There are multiple ways for people to keep specific resources out of probate court, each of which can prove beneficial in different situations.
A change of ownership is likely necessary
The property that belongs directly to the decedent becomes their estate. Adjusting ownership is part of keeping resources out of probate court.
Some people take on co-owners for critical assets while they are still alive. They might execute a deed to allow their live-in romantic partner to become their joint tenant with rights of survivorship. When they pass, their interest in the property transfers to the other tenant without needing to pass through probate court first.
For those who want to keep financial resources out of probate court, adding a co-owner to the account could be an option.
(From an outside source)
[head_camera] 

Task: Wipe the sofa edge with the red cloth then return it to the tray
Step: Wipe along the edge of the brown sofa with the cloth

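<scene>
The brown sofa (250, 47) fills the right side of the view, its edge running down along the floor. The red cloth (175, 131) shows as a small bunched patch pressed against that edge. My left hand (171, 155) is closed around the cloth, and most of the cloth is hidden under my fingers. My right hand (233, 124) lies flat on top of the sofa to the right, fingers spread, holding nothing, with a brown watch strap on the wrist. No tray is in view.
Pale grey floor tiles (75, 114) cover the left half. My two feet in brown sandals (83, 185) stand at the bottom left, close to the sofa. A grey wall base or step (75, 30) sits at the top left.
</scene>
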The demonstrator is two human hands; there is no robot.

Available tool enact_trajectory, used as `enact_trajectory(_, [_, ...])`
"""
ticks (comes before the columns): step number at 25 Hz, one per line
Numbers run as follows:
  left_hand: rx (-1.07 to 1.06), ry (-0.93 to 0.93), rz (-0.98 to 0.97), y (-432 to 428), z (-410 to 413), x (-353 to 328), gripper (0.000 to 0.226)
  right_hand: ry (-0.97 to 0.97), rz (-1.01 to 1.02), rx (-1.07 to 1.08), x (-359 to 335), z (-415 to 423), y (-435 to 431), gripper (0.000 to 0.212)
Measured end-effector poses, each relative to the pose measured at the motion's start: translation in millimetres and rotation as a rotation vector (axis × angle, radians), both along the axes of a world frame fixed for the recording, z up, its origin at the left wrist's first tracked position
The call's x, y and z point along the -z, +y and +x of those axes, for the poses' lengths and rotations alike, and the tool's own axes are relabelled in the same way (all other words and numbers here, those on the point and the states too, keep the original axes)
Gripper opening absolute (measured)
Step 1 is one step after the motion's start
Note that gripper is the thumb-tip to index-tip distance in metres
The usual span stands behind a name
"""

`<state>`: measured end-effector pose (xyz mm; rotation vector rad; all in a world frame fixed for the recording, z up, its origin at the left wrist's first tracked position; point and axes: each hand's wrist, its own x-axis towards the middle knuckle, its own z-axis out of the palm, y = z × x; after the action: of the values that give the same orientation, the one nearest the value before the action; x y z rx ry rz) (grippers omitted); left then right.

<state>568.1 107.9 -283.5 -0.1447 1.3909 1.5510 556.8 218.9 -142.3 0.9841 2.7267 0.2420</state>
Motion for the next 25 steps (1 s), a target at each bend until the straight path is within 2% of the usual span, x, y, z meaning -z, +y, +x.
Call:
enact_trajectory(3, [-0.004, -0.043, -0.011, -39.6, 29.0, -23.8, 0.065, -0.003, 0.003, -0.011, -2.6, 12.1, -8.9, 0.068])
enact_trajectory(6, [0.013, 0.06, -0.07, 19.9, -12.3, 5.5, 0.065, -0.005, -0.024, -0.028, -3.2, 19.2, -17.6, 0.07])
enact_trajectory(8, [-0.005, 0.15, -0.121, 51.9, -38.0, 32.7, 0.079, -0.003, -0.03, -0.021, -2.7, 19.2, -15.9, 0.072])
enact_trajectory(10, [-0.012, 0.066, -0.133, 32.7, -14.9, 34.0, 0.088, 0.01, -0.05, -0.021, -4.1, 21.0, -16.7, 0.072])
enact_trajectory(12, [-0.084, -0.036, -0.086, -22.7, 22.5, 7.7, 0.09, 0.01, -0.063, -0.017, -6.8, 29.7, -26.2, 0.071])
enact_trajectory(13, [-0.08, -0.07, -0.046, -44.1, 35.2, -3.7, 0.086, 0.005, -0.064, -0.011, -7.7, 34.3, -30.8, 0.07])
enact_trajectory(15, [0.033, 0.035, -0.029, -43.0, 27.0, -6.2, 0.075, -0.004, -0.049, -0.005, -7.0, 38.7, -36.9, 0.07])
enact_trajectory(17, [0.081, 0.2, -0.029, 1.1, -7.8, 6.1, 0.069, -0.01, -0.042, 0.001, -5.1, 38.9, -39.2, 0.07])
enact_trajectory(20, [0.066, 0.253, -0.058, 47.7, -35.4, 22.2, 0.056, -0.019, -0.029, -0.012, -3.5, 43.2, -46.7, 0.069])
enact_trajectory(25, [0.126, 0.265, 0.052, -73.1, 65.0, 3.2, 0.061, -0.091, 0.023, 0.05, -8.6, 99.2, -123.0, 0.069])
Those who do not want to take on co-owners while they are still alive to maintain their control or avoid misconduct by other people could also file transfer-on-death paperwork with their financial institutions.
People with a variety of assets might consider moving those assets into a trust. There may be other solutions available as well, depending on the type of property a testator owns and who they want to inherit those resources.
Discussing personal holdings and priorities with a skilled legal team can help people create effective estate plans. Those who wish to bypass or simplify probate proceedings need to plan carefully to control the descent of their property.